Tuesday, October 20, 2015

"EHR State Of Mind"

ZDoggMD WHO????  From Dr. ZDogg's website:
ZDoggMD is a physician, off-white rapper, and the founder of Turntable Health. He’s not a businessman. He’s a business, man. OK we stole that line from Jay-Z but you get the idea. A hospitalist at Stanford for almost 10 years, Dr. Z currently resides in Las Vegas—a city he finds simply adorable.

Dr. Dogg, actually, Dr. Zubin Damania, in his copious spare time, creates poignant, biting rap videos that cut right to the heart of what's wrong with medicine today. His latest offering, "EHR State Of Mind," targets, you guessed it, EHR's, and by proxy, electronic medicine in general.

Without further ado:



Watch the whole thing. Then watch it again.

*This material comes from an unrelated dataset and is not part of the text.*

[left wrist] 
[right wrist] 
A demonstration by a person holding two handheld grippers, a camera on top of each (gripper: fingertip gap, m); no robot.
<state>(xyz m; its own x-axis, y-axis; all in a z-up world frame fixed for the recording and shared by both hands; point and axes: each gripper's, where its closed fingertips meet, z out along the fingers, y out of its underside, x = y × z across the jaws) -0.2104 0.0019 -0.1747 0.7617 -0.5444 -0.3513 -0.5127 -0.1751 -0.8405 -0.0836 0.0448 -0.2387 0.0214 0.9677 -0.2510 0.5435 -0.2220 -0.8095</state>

Yes, it's funny, but it's sad, and it is spot on. Here's the bottom line: Most medical software programs, EHR's, PACS, etc., are VERY poorly written. They are hard to use, they get in the way of patient care, they don't communicate well if at all to other systems, they were designed to appeal to CIO's and IT types, and ignore most anything to do with how physicians and such actually use them. Or try to use them.

I'm just waiting for the first class action suit against one or more of the companies who have shoveled these steaming piles of poor coding and even worse interfaces upon us. All it will take is the deaths of a few patients that can be directly attributable to these embarrassing excuses for software. Mark my word, it will happen. Of course, these multi-billion dollar companies will pay off the plaintiffs and keep doing what they are doing. That worked for Ford and the Pinto cases; Ford committed corporate murder rather than pay $100/Pinto to fix a fatal flaw. So it will be here. And most tragic of all, CIO's and IT folk will continue to buy from the vendors who promise the best prices, the least work for the support people, the biggest installed base, and just generally anything and everything EXCEPT being usable for the end-users. That would be us.

There are very few rogues out there such as myself and ZDogg who are alerting the public to the fact that the electronic emperor has no clothes. Clearly, we are not getting anywhere, and that is because we physicians have completely lost control of this situation. And I doubt we'll ever get it back.

4 comments :

stacey said...

As much as I always want to "hate on the vendors"... shouldn't at least a portion of the blame be based on the requirements the gov't puts out there?

Anonymous said...

Very true, but they still could create a usable interface if the demand existed among their direct customers. Hat tip to you by the way for this video!!!!

Unknown said...

So other than expressing general disgust about the current selection of EMR's, what specifically might you want to change in those things to make it more user friendly and useful?

Anonymous said...

Just a guess, but I think we can safely assume Mr. Unknown seems to have something to do with "the current selection of EMR's".

Gee...where do we start? I don't think I have the space. Bottom line is this: the interface needs to take its cues from a Mac, or at least Windows, and not DOS. ASK physicians how they do what they do, and find ways to HELP them do it easier and better and faster. That is what computers are supposed to do. A good EMR would be designed around the physician, and not force the physician to conform to the whims of a non-medical engineer.

The current piles of steaming code do nothing more than add an hour or more to the day of already overwrought physicians. They are responsible for an increasing number of docs leaving the field altogether.